J'ai entendu à Vienne la Création de Haydn, quatre cents musiciens l'exécutèrent à la fois, c'était une digne fête en l'honneur de l'œuvre qu'elle célébrait; mais Haydn aussi nuisait quelquefois à son talent par son esprit même; à ces paroles du texte : Dieu dit que la lumière soit, et la lumière fut, les instruments jouaient d'avance très doucement, et se faisaient à peine entendre, puis tout à coup ils partaient tous avec un bruit terrible, qui devait signaler l'éclat du jour. Aussi un homme d'esprit disait-il qu'à l'apparition de la lumière il fallait se boucher les oreilles.
Dans plusieurs autres morceaux de la Création la même recherche d'esprit peut être souvent blâmée; la musique se traîne quand les serpents sont créés; elle redevient brillante avec le chant des oiseaux, et dans les Saisons aussi de Haydn ces allusions se multiplient plus encore. Ce sont des concetti en musique que des effets ainsi préparés; sans doute de certaines combinaisons de l'harmonie peuvent rappeler des merveilles de la nature, mais ces analogies ne tiennent en rien à l'imitation qui n'est jamais qu'un jeu factice. Les ressemblances réelles des beaux-arts entre eux et des beaux-arts avec la nature dépendent des sentiments du même genre qu'ils excitent dans notre âme par des moyens divers.
L'imitation et l'expression diffèrent extrêmement dans les beaux-arts : l'on est assez généralement d'accord, je crois, pour exclure la musique imitative; mais il reste toujours deux manières de voir sur la musique expressive; les uns veulent trouver en elle la traduction des paroles, les autres, et ce sont les Italiens, se contentent d'un rapport général entre les situations de la pièce et l'intention des airs, et cherchent les plaisirs de l'art uniquement en lui-même. La musique des Allemands est plus variée que celle des Italiens, et c'est en cela peut-être qu'elle est moins bonne; l'esprit est condamné à la variété, c'est sa misère qui en est la cause; mais les arts, comme le sentiment, ont une admirable monotonie, celle dont on voudrait faire un moment éternel.
La musique d'église est moins belle en Allemagne qu'en Italie, parce que les instruments y dominent toujours. Quand on a entendu à Rome le Miserere, chanté par des voix seulement, toute musique instrumentale, même celle de la chapelle de Dresde, paraît terrestre. Les violons et les trompettes font partie de l'orchestre de Dresde pendant le service divin, et la musique y est plus guerrière que religieuse : le contraste des impressions vives qu'elle fait éprouver avec le recueillement d'une église n'est pas agréable; il ne faut pas animer la vie auprès des tombeaux : la musique militaire porte à sacrifier l'existence, mais non à s'en détacher.

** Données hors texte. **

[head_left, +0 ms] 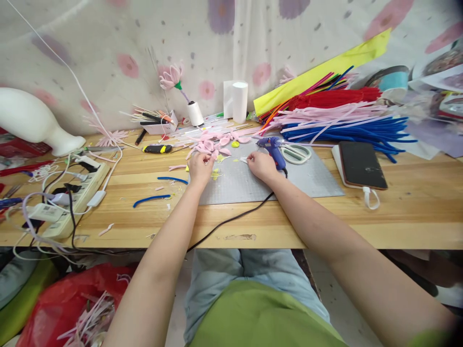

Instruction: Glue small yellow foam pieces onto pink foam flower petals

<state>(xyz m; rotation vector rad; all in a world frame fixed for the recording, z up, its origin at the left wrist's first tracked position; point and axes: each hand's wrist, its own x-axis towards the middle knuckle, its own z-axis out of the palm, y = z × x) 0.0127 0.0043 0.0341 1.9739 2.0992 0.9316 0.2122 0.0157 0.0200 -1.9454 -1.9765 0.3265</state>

La musique de la chapelle de Vienne mérite aussi d'être vantée; celui de tous les arts que les Viennois apprécient le plus c'est la musique; cela fait espérer qu'un jour ils deviendront poètes, car, malgré leurs goûts un peu prosaïques, quiconque aime la musique est enthousiaste, sans le savoir, de tout ce qu'elle rappelle. J'ai entendu à Vienne le Requiem que Mozart a composé quelques jours avant de mourir, et qui fut chanté dans l'église le jour de ses obsèques; il n'est pas assez solennel pour la situation, et l'on y retrouve encore de l'ingénieux, comme dans tout ce qu'a fait Mozart; néanmoins qu'y a-t-il de plus touchant qu'un homme d'un talent supérieur, célébrant ainsi ses propres funérailles, inspiré à la fois par le sentiment de sa mort et de son immortalité! Les souvenirs de la vie doivent décorer les tombeaux, les armes d'un guerrier y sont suspendues, et les chefs-d'œuvre de l'art causent une impression solennelle dans le temple où reposent les restes de l'artiste.